_Work item_
A verbatim restatement of the data, free of pictures, is what you should output.

_Recorded data_
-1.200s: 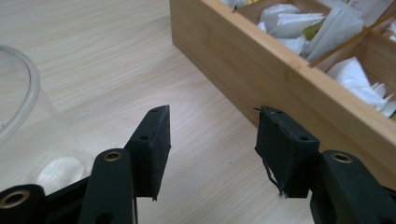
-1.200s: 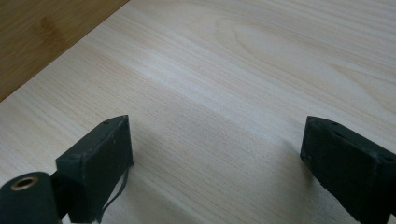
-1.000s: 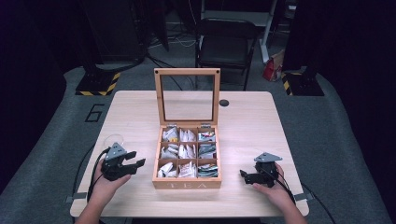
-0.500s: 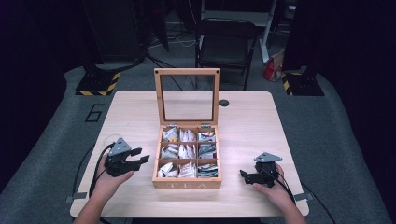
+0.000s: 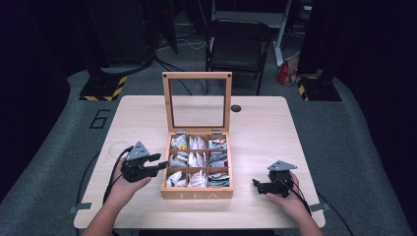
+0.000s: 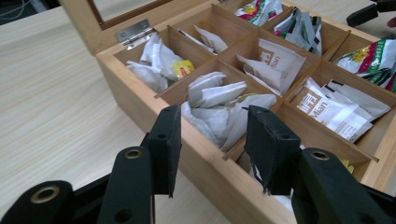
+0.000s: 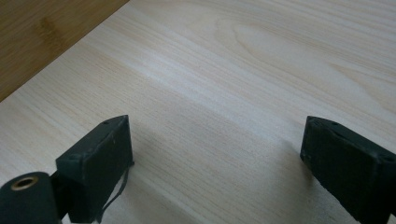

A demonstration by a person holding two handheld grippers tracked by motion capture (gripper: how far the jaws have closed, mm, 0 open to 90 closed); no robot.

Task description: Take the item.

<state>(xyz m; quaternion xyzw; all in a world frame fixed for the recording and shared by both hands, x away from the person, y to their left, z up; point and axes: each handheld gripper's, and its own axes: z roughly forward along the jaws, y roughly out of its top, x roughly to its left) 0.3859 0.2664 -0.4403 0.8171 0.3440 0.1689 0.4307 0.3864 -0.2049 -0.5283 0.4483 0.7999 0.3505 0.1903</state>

_The answer_
-1.200s: 
-1.200s: 
-1.000s: 
-0.500s: 
+0.000s: 
+0.000s: 
+0.000s: 

A demonstration by a person holding two handheld grippers tracked by motion capture (gripper: how far the jaws have closed, mm, 0 open to 90 closed); no robot.

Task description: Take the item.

<state>(xyz m; quaternion xyzw; all in a world frame fixed for the recording and shared by both hands, x away from the person, y to their left, z up; point and axes: each handheld gripper's, and its own axes: z roughly forward along the jaws, y roughly out of its top, x roughly to its left) 0.3859 0.2664 -0.4403 0.8171 0.3440 0.1689 0.4307 0.3864 -0.2049 -0.5283 0.4483 0.7999 0.3505 0.1903</state>

What was asked now has a complete answer.